Resistance Is...Reversible?
While people generally don't talk about bacteria losing antibiotic resistance, it does happen, and for a pretty obvious reason: the biochemical tools which confer resistance come at a metabolic/reliability/efficiency cost, or the bacteria would have had the resistance to begin with. In general, we can assume that bacteria are not adept at dealing with silver toxicity because silver does not occur often enough in their favorite environments. When you take the bacteria out of a silver-concentrated environment, there is no longer pressure to take extra measures to deal with it, and the resistance can be lost.
A Pound of Flesh
There are many ways to attack microbes, and even more ways for them to respond. The CDC provides a nice overview of some strategies.
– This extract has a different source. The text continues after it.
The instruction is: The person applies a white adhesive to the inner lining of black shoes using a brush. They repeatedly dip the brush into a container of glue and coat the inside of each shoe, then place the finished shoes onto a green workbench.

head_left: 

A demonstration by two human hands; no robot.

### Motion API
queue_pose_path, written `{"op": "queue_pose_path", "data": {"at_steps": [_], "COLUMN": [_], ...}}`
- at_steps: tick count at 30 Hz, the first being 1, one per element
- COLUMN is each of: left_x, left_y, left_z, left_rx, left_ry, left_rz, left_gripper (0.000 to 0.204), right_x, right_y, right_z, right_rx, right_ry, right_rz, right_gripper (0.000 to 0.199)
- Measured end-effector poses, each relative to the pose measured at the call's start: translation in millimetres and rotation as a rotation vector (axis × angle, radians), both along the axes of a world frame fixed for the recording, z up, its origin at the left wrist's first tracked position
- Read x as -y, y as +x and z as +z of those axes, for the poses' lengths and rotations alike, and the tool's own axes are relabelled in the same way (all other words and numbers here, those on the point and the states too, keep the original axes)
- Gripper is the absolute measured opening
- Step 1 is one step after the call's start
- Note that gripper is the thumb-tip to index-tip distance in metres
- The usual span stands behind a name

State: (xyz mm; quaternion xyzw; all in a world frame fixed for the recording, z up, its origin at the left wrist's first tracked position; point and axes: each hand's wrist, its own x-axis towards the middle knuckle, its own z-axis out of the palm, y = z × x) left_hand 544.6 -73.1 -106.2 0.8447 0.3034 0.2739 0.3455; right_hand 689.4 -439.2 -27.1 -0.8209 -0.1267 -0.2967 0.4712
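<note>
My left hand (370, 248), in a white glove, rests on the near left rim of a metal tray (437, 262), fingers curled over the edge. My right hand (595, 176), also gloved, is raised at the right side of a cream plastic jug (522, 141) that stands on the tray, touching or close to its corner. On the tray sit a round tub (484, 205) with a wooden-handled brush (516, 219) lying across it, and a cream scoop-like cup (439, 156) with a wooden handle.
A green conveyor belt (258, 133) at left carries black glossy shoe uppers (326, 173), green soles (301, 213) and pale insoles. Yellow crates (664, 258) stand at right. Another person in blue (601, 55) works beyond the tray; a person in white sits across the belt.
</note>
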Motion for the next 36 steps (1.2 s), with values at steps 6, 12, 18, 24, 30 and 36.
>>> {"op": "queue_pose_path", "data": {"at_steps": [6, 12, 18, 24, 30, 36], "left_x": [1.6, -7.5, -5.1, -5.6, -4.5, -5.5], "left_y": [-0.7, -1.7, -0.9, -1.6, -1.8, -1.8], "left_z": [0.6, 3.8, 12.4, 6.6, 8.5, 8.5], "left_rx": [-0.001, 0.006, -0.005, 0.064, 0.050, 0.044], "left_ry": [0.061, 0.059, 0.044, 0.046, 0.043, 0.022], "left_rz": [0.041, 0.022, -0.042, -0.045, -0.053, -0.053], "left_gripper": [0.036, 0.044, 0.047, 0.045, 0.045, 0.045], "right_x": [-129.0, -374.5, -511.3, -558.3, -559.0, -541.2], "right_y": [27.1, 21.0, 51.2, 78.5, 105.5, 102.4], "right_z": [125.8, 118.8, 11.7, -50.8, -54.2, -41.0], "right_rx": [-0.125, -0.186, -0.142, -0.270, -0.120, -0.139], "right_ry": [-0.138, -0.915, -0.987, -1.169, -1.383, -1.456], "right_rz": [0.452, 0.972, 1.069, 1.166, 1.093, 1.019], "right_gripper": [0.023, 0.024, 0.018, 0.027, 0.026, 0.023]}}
Take fluoroquinolones, for instance. They kill bacteria by suppressing the enzymes which uncoil DNA. As you can imagine, this makes for a Very Bad DayTM for the bacteria. If you're a bacterium, and you end up with some ciproflaxin inside your membrane, the most obvious thing to do is get rid of it. Some bacteria, like P. aeruginosa, which are resistant to ciproflaxin do just that: they build pumps in their membranes to pump it out. But as any engineer will tell you, adding new pumps to a system costs both space and energy which could have been used for other things (like finding food, reproducing, etc.), so you wouldn't do this unless you absolutely had to.
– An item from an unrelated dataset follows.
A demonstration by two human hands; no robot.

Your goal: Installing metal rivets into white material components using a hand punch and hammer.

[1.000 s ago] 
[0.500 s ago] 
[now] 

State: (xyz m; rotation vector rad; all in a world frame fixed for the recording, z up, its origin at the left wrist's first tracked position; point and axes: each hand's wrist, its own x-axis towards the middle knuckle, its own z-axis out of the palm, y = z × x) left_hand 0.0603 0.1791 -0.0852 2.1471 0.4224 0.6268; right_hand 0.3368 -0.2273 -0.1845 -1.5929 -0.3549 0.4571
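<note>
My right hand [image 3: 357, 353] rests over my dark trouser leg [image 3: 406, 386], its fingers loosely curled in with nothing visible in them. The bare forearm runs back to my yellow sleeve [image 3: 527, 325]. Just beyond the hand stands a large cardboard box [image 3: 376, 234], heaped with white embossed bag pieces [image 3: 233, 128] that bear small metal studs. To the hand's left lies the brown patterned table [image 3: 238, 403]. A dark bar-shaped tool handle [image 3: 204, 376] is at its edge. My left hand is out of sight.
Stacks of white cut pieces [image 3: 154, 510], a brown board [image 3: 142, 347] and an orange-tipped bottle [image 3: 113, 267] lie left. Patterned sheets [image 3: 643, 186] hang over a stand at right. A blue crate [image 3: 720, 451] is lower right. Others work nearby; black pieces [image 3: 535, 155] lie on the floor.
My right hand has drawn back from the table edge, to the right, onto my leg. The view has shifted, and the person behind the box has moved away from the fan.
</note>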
How do we know that they actually lose resistance? Well, we've observed it happening! We literally know which mutations and gene transfers are necessary to confer various resistances for P. aeruginosa, because wild strains are both resistant and susceptible, depending on their exposure to antibiotics (or laboratory conditions).
Gray Goo
Be glad that biology tends to find the most efficient solutions. This energy minimization tendency might be characterized as a kind of laziness, but it's really an optimal strategy for allocating your energy where it gives you the most value. For a microbe, that would be finding food and reproducing. That means that once the lab-grown freaks escape into the wild, whatever super-powers they gained from our mad scientist experiments are likely to be lost over time, once we stop bathing them in mutagenic toxins.
Unlike nanotechnology-gone-wild, we actually don't have so much to fear from lab-induced antibiotic resistance. It is the pernicious and casual use of antibiotics in our daily lives that will kill us in the end. These flow down our drains and into our streams and rivers and evolve those critters night and day, virtually guaranteeing that we will encounter resistant types in the wild.